Immer mehr Arbeitsplatzlandschaften werden deshalb mit elektronischen Schließsystemen mit Code und RFID-Technik umgesetzt. Sie haben den entscheidenden Vorteil, dass wechselnde Anwender einen geringeren Verwaltungsaufwand erforderlich machen. Verloren gegangene Schließmedien zwingen nicht zum Austausch der Schlösser. Berechtigungen werden einfach neu vergeben. Ein vergessener Code oder der Verlust eines RFID-Chips ist daher zu verschmerzen. Jedoch machen elektronische Schließsysteme weiterhin Personal erforderlich, z.B. wenn eine Notöffnung durchgeführt werden soll. Jede Änderung der Benutzerrechte muss unmittelbar am Schloss durchgeführt werden.

Eine Erleichterung bringen hier vernetzte elektronische Schließsysteme, die „online“ verwaltet werden können. Vernetzte Schließsysteme zeigen den Verschlussstatus an und ermöglichen Berechtigungen aus der Ferne zu vergeben. Ergänzend lässt sich eine Sensorperipherie integrieren, die es möglich macht Einbruchversuche frühzeitig zu melden. Die meisten vernetzten Schließsysteme haben allerdings einen entscheidenden Nachteil: Sie bedingen eine verkabelte Netzwerkinfrastruktur. Das Nachrüsten in vorhandene Schränke lässt sich daher nur mit großem Aufwand realisieren. Neu eingesetzte Schlösser müssen nicht nur im Schrank verkabelt werden, sondern auch der Schrank muss per Kabel an den Access-Point angebunden sein, der wiederum mit dem lokalen Netzwerk verbunden wird. Besonders Unternehmen, die flexible Arbeitsplatzkonzepte in Bestandsgebäuden realisieren möchten, stehen vor einem finanziellen Aufwand, der sich nicht wirtschaftlich rechnet.
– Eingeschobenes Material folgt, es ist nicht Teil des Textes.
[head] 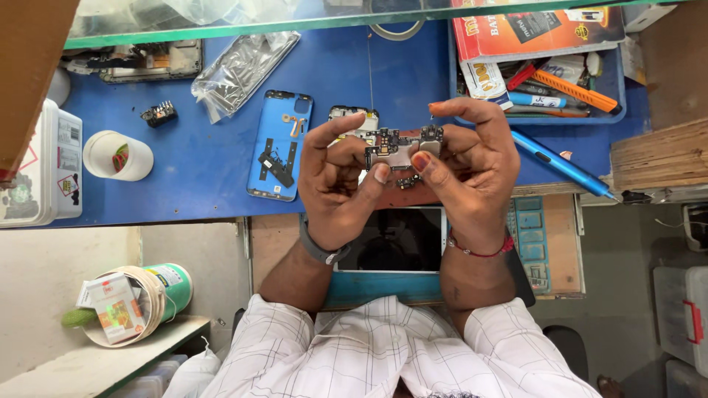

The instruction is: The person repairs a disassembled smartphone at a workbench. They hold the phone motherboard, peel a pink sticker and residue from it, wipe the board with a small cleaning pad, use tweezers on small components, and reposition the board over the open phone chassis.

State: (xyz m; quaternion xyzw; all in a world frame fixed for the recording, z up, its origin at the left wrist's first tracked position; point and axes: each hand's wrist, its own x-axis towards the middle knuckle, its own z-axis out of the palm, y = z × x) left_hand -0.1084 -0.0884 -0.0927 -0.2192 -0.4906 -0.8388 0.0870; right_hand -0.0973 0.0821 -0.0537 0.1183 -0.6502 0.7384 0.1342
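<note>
Looked like a small phone-repair workshop. Cluttered blue work surface (199,169), with a blue phone back cover (280,147) lying open at centre and a stripped phone frame (147,63) at far left. Crinkled anti-static bag (240,70) just beside it. At far right, a blue tray (616,88) crammed with pens, tools and an orange battery box (538,29); a blue precision screwdriver (557,162) near it. Bare circuit board (398,147) raised over the bench. Plastic storage boxes (686,324) at near right.
</note>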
Der deutsche Schließsystemhersteller BURG hat hier eine einzigartige Lösung geschaffen. Das Unternehmen ergänzt seine bewährten elektronischen Schließsysteme mit Code und RFID-Technik durch eine energieeffiziente Funktechnologie. Ob in Umkleideschränken, Wertfächern oder Ausgabeterminals — die Schlösser mehrerer Anlagen, Abteilungen oder Standorte lassen sich kabellos über eine verschlüsselte Onlineplattform überwachen und steuern. Die Belegung wird übersichtlich angezeigt. Fächer können gesperrt, freigegeben oder neu zugeteilt werden. Die Schließsysteme werden selbst nicht verkabelt und bleiben daher sogar mobil einsetzbar. Ein weiterer Vorteil ist, dass die Schließsysteme problemlos in Schränken verschiedener Materialien eingesetzt werden können, auch metallische.

Unter dem Motto „Your security made flexible - Furniture wirelessly connected“ stellt BURG auf der Security in Essen (25.09. - 28.09.2018) gemeinsam mit PINTER aus, einem erfahrenen Hersteller für Möbel- und Objektbau. Das badische Unternehmen produziert und realisiert nachhaltige Einrichtungskonzepte mit anspruchsvollen, individuellen Designlösungen für Unternehmen, Bürolandschaften, Fitness-Studios, Clubs und Wohlfühloasen. BURG und PINTER zeigen in Halle 3 (Stand 3F136) wie flexible Arbeitsplatzkonzepte mit gestalterisch anspruchsvollen und gleichzeitig sicheren Umkleideschränken, Wertfächern, Mietfächern und Handyladestationen umgesetzt werden können.